→ **PROBLEM REQUIREMENTS**: Lines to restate from the data below: from the one containing "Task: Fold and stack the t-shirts" to the one containing "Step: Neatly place", both included. Give them again exactly, and only them.
── AVAILABLE RECORDS
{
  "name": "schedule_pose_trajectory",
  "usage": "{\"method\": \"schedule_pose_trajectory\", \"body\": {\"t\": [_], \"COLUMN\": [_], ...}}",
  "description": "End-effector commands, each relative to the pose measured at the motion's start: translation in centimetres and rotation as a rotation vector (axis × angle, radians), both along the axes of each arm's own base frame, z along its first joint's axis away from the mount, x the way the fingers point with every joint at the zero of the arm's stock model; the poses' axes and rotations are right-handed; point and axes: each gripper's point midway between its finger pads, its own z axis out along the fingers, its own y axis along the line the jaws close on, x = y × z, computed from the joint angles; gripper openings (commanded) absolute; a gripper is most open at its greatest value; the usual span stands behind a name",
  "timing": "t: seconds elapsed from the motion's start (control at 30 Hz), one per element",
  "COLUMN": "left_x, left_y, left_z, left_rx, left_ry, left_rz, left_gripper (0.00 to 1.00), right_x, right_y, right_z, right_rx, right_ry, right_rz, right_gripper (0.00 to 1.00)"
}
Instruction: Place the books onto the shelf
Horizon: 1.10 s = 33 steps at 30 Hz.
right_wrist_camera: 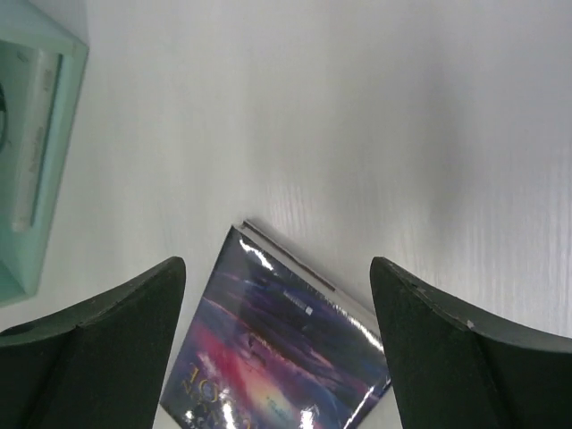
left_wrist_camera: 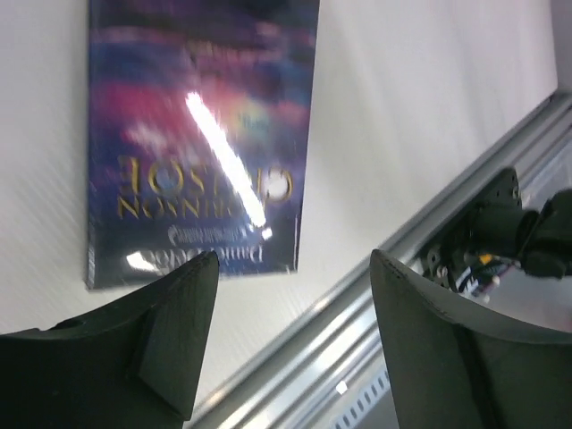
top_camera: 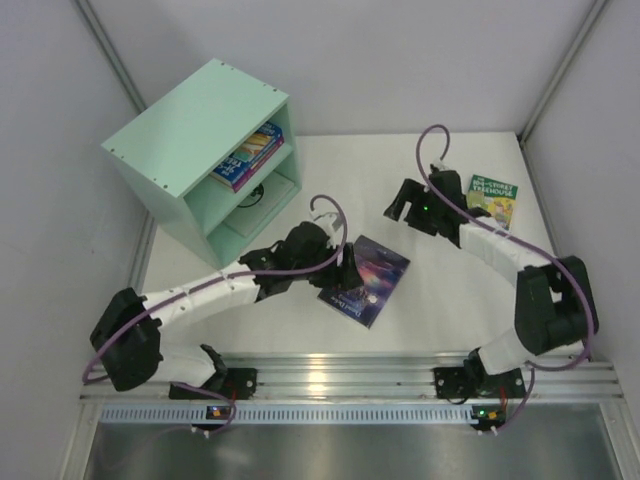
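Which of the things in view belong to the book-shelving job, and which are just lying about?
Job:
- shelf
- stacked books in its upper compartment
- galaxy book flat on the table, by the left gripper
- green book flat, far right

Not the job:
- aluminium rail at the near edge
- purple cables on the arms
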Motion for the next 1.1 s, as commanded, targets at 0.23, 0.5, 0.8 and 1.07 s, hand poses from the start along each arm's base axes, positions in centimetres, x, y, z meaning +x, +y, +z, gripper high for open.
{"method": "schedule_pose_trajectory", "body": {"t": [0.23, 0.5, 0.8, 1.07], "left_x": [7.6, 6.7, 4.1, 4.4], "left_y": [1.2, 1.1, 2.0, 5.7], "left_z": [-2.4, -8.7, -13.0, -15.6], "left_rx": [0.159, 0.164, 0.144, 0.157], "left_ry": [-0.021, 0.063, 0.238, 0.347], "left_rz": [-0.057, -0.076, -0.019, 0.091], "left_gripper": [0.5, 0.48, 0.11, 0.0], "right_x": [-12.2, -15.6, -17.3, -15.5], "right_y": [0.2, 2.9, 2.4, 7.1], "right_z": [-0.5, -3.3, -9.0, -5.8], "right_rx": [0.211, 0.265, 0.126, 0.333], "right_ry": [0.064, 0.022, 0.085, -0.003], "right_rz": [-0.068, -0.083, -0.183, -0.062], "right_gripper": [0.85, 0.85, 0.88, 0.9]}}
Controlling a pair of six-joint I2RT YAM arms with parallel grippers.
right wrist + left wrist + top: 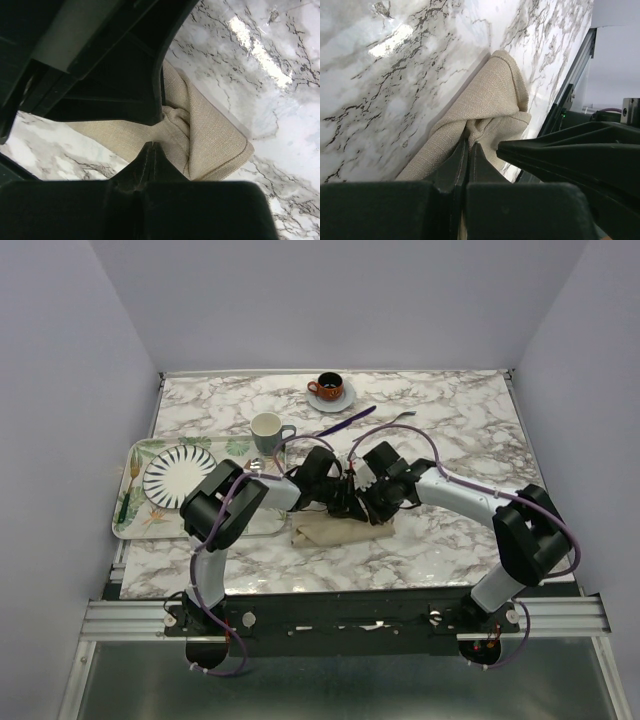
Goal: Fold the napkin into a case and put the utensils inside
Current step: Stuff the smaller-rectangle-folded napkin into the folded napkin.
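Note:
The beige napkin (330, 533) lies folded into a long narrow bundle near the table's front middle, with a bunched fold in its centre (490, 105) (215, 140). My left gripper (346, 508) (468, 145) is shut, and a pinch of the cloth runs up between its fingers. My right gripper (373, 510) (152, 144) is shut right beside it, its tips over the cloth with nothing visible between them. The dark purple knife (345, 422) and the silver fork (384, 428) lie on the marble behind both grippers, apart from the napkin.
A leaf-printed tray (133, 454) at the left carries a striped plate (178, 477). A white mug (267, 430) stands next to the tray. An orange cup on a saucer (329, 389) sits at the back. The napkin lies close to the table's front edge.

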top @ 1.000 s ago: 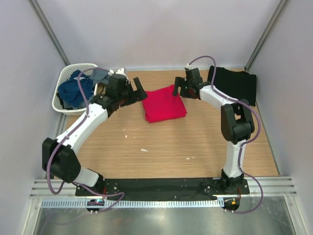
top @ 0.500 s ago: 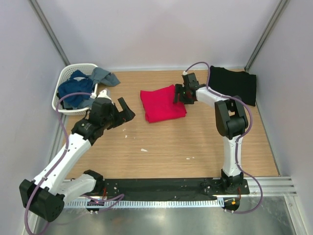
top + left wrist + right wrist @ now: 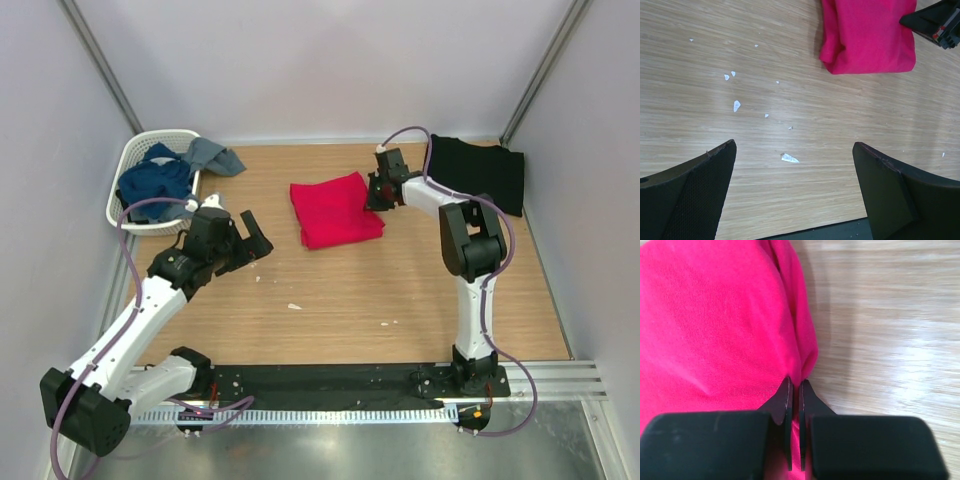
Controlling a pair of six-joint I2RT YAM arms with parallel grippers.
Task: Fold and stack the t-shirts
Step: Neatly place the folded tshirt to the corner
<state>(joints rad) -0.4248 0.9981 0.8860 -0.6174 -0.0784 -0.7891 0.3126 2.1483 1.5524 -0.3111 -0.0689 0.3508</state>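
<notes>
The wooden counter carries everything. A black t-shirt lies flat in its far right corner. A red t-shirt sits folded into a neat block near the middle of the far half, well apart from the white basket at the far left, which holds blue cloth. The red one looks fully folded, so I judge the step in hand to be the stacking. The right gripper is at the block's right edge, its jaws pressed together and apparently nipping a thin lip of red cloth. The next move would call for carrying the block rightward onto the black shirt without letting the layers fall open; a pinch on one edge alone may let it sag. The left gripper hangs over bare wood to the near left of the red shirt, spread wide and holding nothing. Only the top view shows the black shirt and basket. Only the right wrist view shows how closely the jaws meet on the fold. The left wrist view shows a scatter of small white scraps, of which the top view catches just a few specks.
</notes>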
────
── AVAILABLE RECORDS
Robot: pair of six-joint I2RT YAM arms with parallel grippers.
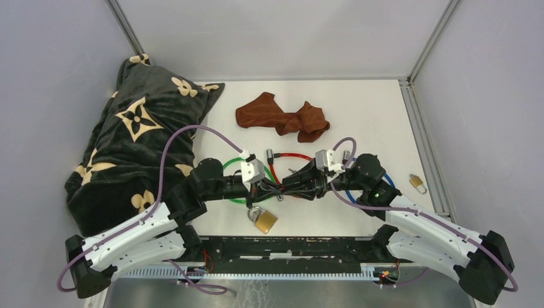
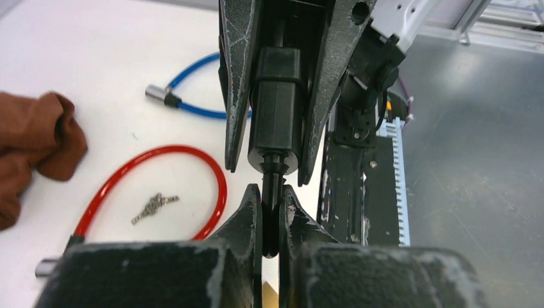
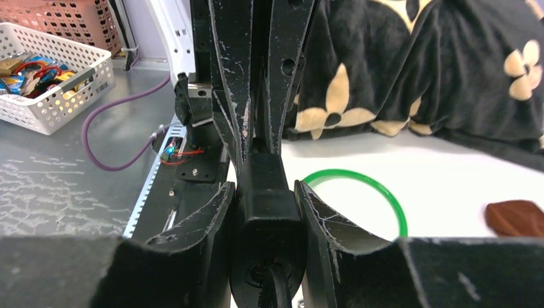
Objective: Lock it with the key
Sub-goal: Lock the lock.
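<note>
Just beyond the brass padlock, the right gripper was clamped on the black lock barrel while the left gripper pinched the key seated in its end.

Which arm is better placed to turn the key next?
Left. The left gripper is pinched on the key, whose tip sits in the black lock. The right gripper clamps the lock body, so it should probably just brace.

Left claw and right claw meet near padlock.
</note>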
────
→ **SOLUTION TO THE EXERCISE**:
Task: Fold and stack the t-shirts
Step: Neatly place the folded tshirt to the corner

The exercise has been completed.